Ordinarily at this time of year, the compliance world is beginning to slow down a bit. By June, the pace of regulatory developments has slowed and the only thing left up in the air is whatever may be pending in Congress. Since Congress usually completes action late in the year, especially in election years when they take time off to campaign, we can count on the remainder of the year being somewhat predictable.

This year is different. In fact, this year is really different. This year, the regulatory action seems to be on all fronts. It also seems to be incessant. We can always count on the March commentary update to Regulation Z. We expect some minor updates to Regulations B, C, and E. We have become used to the evolutionary nature of CRA. And in recent years, we have come to think of deposit regulations such as Regulations CC and D as fairly stable.

This year, there has been a steady stream of proposals coming from the FRB to update Regulation Z or implement new statutory provisions. It is not often that we see so many changes to Regulation Z in one year.

But the developments don't stop there. The commentary update to Regulation B contained several significant provisions, including treatment of credit scoring.

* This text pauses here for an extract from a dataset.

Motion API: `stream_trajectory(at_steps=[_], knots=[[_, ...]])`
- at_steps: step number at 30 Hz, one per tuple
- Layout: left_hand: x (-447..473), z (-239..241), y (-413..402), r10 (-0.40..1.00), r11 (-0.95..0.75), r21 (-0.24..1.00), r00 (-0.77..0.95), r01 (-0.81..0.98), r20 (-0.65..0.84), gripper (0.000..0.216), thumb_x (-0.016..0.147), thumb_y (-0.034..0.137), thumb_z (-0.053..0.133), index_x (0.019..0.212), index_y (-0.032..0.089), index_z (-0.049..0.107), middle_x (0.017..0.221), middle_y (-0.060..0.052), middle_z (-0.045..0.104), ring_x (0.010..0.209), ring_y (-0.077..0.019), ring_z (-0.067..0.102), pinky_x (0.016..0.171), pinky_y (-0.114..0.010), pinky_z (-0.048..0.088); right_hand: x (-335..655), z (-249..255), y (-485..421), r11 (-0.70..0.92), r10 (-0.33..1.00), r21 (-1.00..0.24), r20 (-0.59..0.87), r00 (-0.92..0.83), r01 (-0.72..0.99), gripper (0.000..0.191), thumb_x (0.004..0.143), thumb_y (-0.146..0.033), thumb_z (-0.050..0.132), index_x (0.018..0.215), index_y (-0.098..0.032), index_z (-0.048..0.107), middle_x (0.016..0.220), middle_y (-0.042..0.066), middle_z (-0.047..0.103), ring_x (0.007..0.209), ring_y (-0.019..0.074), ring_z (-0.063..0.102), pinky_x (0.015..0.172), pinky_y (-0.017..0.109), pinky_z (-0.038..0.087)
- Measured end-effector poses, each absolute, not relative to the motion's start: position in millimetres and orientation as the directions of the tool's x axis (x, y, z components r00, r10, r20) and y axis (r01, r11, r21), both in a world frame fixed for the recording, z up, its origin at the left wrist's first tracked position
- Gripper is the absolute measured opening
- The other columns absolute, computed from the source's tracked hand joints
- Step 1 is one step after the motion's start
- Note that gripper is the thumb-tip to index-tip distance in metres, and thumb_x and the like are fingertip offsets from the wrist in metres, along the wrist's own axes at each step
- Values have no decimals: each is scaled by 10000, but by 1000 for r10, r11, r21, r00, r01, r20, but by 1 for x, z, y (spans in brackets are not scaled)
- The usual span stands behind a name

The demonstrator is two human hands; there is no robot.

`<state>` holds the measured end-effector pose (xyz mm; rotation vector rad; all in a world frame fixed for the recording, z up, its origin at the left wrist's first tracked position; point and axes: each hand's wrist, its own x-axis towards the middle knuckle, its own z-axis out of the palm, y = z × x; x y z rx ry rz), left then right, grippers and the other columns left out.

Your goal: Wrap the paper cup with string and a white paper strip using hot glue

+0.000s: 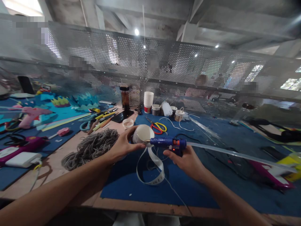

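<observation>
My left hand (124, 145) is closed around a white paper cup (142, 134), held on its side above a blue felt mat (192, 185). A white paper strip (154, 171) hangs in a loop from the cup. My right hand (185, 161) grips a blue hot glue gun (168, 142), its nozzle touching the cup's side. A long clear glue stick (235, 154) sticks out of the gun's back to the right.
A pile of grey cord (90, 147) lies left of my hands. Red and yellow scissors (157, 127), a stack of white cups (148, 101), small tape rolls, a dark jar (124, 97) and a phone sit further back. Felt shapes and a pink glue gun (30, 115) lie left. A perforated metal screen (164, 62) stands behind, with people beyond it.
</observation>
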<state>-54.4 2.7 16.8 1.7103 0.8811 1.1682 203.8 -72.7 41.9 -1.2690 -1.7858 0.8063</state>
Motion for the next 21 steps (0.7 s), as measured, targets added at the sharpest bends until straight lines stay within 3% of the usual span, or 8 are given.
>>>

Developments in Regulation B will have an impact on both CRA and fair lending.

This is the year we begin to live through the change of focus for CRA. This transition really began when the new regulations were issued. This change process will continue until all banks have converted to the new regulation and examiners have become comfortable with the new process.

And on the deposit side, we waited for possible change on how to calculate APYs during leap year. This is now moot because February 29th is now behind us and the FRB has withdrawn the proposal. But deposit compliance doesn't stop there. Regulation CC is being tinkered with, although hopefully for the better.

And Regulation E is changing.
Perhaps the most momentous changes involve those generated by FinCEN. We have new forms and procedures for filing CTRs. We have new forms and procedures for reporting suspicious activity. The training schedule alone is daunting.

Much of this change is for the better. The FRB is truly responding to industry concerns by streamlining regulations and providing more interpretive guidance. FinCEN has made significant improvements to CTRs and SARs. But change still means work. No wonder we feel frazzled. This summer will not be spent at the beach!